Here are three telltale signs that your company is unhealthy and some possible ways to get it well again.

1. You've got leaders who fake it.

The discrepancy between what leaders say they want and what they really want often causes company dysfunction. You can't ask employees to do anything you're not willing to do yourself.

2. You've got bosses who like to point fingers.

No company can flourish in an environment that penalizes experimentation or trust. While that sounds obvious, on a day-to-day basis the nature of risk-taking inevitably means a great number of dead ends before any breakthrough. Very few managers remain calm after hitting the wall.

But how you handle those crashes — and how you encourage employees to pick up the pieces and start anew — makes all the difference between a company that encourages innovation and one that stagnates.

"When you see a pattern of blaming and people trying to protect themselves and their particular turf, something is wrong," says Russ Moserowitz of Franchise Insights, a Bedminster, N.J., consulting company.

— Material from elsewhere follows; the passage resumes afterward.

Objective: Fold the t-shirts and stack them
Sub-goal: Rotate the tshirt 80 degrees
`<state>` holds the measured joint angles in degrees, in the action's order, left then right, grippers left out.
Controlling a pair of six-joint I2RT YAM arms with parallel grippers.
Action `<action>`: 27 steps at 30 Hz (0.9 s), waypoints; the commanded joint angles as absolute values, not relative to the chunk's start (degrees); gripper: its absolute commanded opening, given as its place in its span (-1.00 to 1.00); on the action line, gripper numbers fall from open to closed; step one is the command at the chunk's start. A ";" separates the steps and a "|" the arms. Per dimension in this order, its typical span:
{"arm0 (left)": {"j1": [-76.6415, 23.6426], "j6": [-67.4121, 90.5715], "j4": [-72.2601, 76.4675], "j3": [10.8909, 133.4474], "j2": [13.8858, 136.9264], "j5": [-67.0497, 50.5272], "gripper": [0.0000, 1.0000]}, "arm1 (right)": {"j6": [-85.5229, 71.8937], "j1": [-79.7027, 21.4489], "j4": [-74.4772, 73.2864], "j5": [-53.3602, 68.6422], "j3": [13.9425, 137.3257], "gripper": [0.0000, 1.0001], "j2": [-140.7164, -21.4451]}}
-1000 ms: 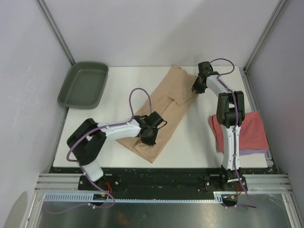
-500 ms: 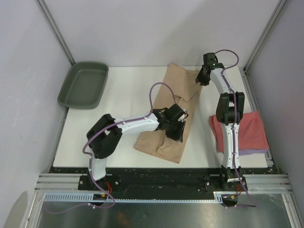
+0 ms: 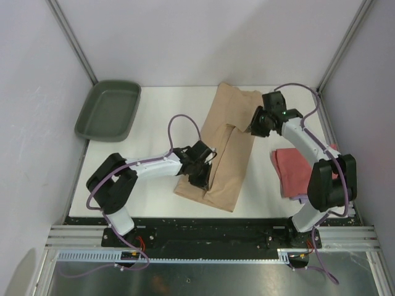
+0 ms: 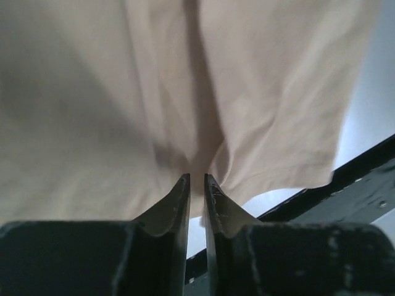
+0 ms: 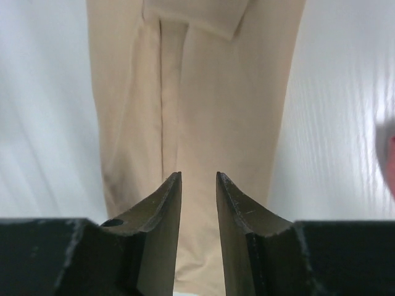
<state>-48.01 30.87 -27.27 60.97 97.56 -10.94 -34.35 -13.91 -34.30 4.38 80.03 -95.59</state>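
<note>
Two t-shirts [image 3: 296, 169] lay stacked at right; the tan t-shirt [image 3: 234, 166], folded lengthwise, awaited cross-folding, left jaws pinching it, right jaws slightly parted.

The tan shirt [image 4: 185, 80] fills most of the frame, its soft creases running down to bottom centre. There the gripper [image 4: 197, 179] has its jaws almost together, tips pinching the shirt's lower edge. White table [image 4: 373, 105] shows at right, and a dark rail [image 4: 352, 185] crosses the lower right corner.
</note>
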 commanded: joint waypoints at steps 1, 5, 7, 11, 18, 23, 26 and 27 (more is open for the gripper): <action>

The remedy is to put your trust in the people you hire and give every employee sincere responsibility. Hands-on, my-way-or-the-highway entrepreneurs won't find this easy. But that's how the business gets better.

3. You've got a CEO who doesn't set priorities.

Fast-growing companies are often so intensely focused on moving to the next level that no one is actually in charge. That's how dysfunction creeps in and takes hold.

Company leaders must set

the mission and the agenda. A hands-off policy can only go so far.